§ Provided material
· · · · ·

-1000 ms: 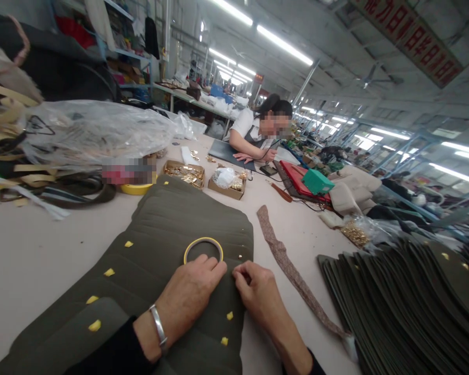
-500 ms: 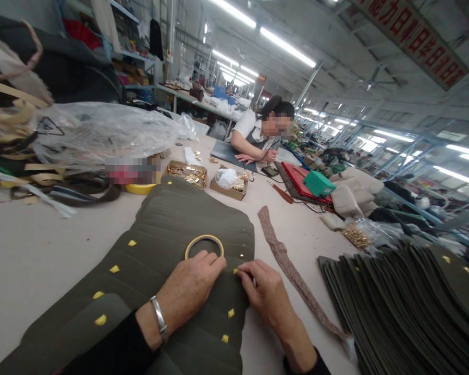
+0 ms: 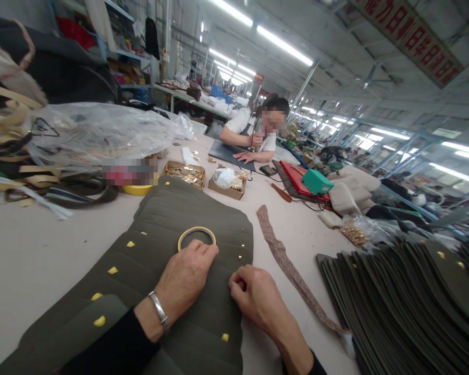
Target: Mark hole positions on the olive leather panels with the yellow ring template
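Note:
My left hand point(image 3: 185, 271), with a silver bracelet at the wrist, is closed on the near rim of a roll of yellow tape point(image 3: 179, 240). The roll stands tilted over a stack of dark olive padded panels point(image 3: 195, 211). My right hand point(image 3: 254, 291) is curled with thumb and forefinger together at the right edge of the top panel; anything between those fingertips is hidden. Small yellow tape pieces point(image 3: 112, 270) dot the layered left edges. One more tape piece point(image 3: 225, 337) lies below my right hand. Two small gold studs point(image 3: 239, 257) show just above it.
A brown fabric strip point(image 3: 283, 260) lies right of the panels, beside a fanned stack of dark panels point(image 3: 398, 302). Boxes of gold hardware point(image 3: 185, 174) stand beyond. A co-worker point(image 3: 238, 127) leans over a dark sheet across the table. Plastic bags point(image 3: 101, 133) and straps crowd the left.
My right hand has moved slightly down along the panel edge; two yellow pieces near it no longer show. My left hand and the tape roll have shifted a little left and up.

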`<action>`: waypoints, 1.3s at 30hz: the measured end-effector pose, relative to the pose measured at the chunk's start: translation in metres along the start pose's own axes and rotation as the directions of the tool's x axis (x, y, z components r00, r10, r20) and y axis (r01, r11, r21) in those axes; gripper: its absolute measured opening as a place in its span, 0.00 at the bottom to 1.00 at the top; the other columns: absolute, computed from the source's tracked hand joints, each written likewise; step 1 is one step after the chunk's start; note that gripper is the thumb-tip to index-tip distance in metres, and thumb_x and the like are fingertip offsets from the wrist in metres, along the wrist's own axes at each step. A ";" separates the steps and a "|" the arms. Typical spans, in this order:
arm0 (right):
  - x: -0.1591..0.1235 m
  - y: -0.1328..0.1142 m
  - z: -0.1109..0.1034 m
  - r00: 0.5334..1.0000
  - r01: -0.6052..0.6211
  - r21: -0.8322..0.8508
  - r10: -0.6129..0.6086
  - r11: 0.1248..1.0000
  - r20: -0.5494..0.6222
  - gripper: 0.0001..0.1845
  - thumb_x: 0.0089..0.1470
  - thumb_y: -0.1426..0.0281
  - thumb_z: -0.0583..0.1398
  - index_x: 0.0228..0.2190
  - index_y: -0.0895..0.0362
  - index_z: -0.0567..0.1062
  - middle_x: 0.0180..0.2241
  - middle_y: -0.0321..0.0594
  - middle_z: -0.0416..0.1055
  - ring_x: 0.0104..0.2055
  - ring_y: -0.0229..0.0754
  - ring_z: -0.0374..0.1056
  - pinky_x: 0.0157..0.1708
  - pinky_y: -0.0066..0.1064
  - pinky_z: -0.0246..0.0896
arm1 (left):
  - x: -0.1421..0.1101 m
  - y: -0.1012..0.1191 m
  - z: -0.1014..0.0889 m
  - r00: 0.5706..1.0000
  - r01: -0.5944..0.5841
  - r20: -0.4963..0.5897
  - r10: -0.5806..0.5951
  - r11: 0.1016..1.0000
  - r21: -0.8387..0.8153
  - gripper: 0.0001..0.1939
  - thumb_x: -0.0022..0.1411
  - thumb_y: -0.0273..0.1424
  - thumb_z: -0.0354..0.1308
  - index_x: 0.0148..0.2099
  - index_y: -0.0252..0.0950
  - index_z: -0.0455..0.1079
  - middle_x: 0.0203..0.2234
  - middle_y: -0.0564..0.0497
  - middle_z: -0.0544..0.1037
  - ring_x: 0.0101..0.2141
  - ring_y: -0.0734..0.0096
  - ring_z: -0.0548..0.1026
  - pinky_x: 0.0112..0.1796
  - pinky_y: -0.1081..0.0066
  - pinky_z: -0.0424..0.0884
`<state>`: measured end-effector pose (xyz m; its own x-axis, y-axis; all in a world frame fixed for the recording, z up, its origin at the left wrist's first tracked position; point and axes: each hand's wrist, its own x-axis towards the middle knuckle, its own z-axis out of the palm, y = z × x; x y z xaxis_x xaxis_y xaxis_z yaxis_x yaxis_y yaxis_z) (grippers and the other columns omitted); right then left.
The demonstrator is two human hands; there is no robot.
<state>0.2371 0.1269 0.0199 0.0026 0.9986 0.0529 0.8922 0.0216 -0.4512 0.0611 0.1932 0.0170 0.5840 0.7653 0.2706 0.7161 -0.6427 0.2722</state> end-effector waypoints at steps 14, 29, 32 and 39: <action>0.000 -0.004 -0.015 0.902 0.380 0.343 -0.262 0.859 -0.343 0.10 0.56 0.76 0.57 0.40 0.57 0.75 0.36 0.42 0.75 0.37 0.40 0.70 0.38 0.30 0.66 | -0.005 0.002 0.001 0.965 -0.256 -0.135 0.226 0.922 -0.290 0.22 0.70 0.29 0.43 0.64 0.40 0.49 0.50 0.47 0.76 0.46 0.70 0.77 0.45 0.72 0.73; -0.006 -0.007 -0.001 0.853 0.377 0.143 -0.283 0.915 -0.438 0.08 0.52 0.77 0.55 0.28 0.58 0.74 0.24 0.38 0.72 0.25 0.38 0.68 0.27 0.28 0.64 | -0.008 0.014 -0.003 0.974 -0.224 -0.064 0.215 0.953 -0.206 0.09 0.68 0.26 0.45 0.36 0.39 0.64 0.25 0.55 0.73 0.25 0.71 0.74 0.25 0.72 0.63; -0.005 -0.013 -0.003 0.962 0.081 0.494 0.061 0.866 -0.266 0.06 0.50 0.74 0.57 0.25 0.58 0.74 0.20 0.34 0.71 0.20 0.34 0.66 0.21 0.24 0.61 | -0.011 0.016 -0.002 0.956 -0.279 -0.151 0.253 0.943 -0.182 0.11 0.68 0.26 0.44 0.34 0.38 0.64 0.23 0.55 0.71 0.24 0.71 0.71 0.25 0.72 0.62; 0.007 0.020 -0.005 0.921 -0.360 0.692 0.355 0.626 0.158 0.08 0.46 0.67 0.62 0.25 0.61 0.74 0.18 0.33 0.70 0.17 0.32 0.66 0.19 0.23 0.64 | -0.014 0.024 0.003 0.966 -0.252 0.029 0.256 0.963 -0.090 0.08 0.65 0.22 0.47 0.37 0.38 0.65 0.27 0.53 0.72 0.29 0.68 0.70 0.30 0.69 0.63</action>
<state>0.2577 0.1336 0.0155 0.2480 0.9353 -0.2524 0.2445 -0.3125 -0.9179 0.0718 0.1672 0.0171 0.7586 0.5761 0.3043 0.5081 -0.8155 0.2771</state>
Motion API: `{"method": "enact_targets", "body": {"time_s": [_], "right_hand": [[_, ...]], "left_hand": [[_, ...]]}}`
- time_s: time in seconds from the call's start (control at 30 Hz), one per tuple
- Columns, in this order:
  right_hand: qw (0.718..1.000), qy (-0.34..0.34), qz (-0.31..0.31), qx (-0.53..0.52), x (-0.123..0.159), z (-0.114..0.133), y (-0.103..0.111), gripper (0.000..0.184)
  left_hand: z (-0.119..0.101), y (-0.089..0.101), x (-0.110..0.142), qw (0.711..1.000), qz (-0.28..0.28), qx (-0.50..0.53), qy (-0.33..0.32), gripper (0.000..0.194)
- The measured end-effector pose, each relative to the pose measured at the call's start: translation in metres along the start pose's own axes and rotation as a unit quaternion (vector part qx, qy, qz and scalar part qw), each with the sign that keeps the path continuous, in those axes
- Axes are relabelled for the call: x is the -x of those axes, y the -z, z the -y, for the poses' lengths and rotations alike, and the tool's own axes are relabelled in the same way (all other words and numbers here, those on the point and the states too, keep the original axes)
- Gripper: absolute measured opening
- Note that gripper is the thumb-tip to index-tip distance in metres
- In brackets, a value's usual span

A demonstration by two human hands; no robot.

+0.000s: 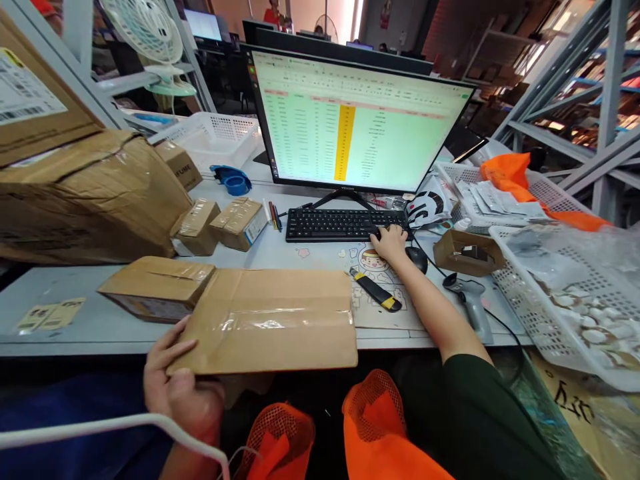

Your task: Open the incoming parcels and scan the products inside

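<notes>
My left hand [183,387] grips the near left corner of a flat, taped cardboard box [285,343], fingers on top of its edge. The box overhangs the front edge of the desk. My right hand [390,241] lies on the right end of a black keyboard [330,227], fingers stretched over the keys and holding nothing. A black mouse [417,259] sits just beside that wrist. Between the box and my right forearm lies a black and yellow utility knife [376,291]. Behind the keyboard, a monitor [310,127] displays a spreadsheet with one yellow column.
Small cardboard boxes [240,223] and a large carton [95,197] stand on the left. To the right are a barcode scanner [470,303], an open small box [467,253] and a white plastic basket [530,283] of small items. Blue tape [235,183] lies behind.
</notes>
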State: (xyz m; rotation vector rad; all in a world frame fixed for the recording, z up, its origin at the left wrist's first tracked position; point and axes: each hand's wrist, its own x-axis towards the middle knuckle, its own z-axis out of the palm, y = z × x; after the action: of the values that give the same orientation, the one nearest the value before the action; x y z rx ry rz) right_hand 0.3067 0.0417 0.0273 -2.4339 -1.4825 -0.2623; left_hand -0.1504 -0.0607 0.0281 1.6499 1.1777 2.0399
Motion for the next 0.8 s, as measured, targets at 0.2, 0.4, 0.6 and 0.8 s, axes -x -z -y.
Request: {"method": "enact_targets", "body": {"time_s": [0.2,0.4,0.6,0.8], "right_hand": [[0.992,0.075,0.064,-0.083,0.071,0.001,0.020,0.058],[0.986,0.129,0.076,-0.075,0.180,-0.008,0.011,0.038],[0.962,0.094,-0.157,-0.203,0.238,-0.056,0.062,0.046],[0.924,0.288,-0.118,-0.223,0.283,-0.046,0.125,0.045]], "left_hand": [[0.019,-0.054,-0.012,0.996,0.008,0.082,0.016,0.011],[0.053,-0.141,-0.058,0.987,0.034,0.158,0.020,0.015],[-0.002,-0.127,-0.049,0.975,0.111,0.043,-0.189,0.024],[-0.073,-0.091,0.026,0.897,0.304,-0.028,-0.321,0.049]]}}
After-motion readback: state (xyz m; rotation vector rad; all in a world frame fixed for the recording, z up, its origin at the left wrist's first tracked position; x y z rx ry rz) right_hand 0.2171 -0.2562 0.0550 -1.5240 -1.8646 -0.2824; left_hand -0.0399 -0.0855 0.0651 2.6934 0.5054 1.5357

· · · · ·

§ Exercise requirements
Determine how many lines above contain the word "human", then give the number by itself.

§ Task output
2